#### [What the task requires]
Make an exact copy of the lines starting at the top of the listing below and ending at the line that contains "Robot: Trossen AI", inclusive.

#### [Data]
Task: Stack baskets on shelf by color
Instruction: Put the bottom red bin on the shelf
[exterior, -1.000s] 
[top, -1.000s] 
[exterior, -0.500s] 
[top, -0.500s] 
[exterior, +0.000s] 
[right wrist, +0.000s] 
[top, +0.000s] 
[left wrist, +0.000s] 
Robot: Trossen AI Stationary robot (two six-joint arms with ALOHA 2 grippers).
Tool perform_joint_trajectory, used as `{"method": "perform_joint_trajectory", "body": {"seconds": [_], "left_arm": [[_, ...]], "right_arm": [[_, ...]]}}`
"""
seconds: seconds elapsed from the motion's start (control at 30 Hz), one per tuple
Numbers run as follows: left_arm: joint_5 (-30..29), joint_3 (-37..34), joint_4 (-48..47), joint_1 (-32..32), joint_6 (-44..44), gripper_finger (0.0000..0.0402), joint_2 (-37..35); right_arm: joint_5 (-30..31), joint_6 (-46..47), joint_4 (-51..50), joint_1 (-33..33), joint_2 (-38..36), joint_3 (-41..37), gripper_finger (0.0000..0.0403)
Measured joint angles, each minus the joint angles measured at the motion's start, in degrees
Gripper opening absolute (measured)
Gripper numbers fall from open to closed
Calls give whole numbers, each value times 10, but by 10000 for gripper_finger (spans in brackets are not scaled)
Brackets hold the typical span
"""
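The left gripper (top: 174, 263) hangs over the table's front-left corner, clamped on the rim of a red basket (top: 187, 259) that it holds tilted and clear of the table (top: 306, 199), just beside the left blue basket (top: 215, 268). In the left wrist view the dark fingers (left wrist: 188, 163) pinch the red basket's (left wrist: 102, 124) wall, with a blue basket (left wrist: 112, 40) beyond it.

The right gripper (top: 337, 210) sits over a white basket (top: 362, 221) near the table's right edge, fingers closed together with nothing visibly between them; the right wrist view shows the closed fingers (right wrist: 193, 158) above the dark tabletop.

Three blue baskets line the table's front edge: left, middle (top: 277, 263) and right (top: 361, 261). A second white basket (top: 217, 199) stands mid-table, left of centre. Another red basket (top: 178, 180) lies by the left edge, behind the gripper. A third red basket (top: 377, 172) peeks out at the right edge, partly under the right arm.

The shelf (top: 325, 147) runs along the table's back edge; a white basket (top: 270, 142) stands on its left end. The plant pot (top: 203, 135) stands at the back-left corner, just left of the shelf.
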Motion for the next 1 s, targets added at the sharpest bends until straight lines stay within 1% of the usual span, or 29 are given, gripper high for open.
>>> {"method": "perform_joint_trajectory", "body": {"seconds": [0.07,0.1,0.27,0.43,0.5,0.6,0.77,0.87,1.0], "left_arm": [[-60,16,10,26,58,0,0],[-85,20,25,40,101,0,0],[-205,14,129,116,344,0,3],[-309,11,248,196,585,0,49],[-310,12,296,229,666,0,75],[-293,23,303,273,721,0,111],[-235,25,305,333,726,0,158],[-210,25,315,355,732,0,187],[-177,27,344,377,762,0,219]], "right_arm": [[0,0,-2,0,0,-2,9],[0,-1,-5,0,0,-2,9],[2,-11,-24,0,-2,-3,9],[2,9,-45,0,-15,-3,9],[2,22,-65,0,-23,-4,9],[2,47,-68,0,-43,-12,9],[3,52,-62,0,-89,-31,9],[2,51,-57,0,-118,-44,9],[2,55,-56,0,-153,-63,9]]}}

#### [Your solution]
Task: Stack baskets on shelf by color
Instruction: Put the bottom red bin on the shelf
[exterior, -1.000s] 
[top, -1.000s] 
[exterior, -0.500s] 
[top, -0.500s] 
[exterior, +0.000s] 
[right wrist, +0.000s] 
[top, +0.000s] 
[left wrist, +0.000s] 
Robot: Trossen AI Stationary robot (two six-joint arms with ALOHA 2 grippers).

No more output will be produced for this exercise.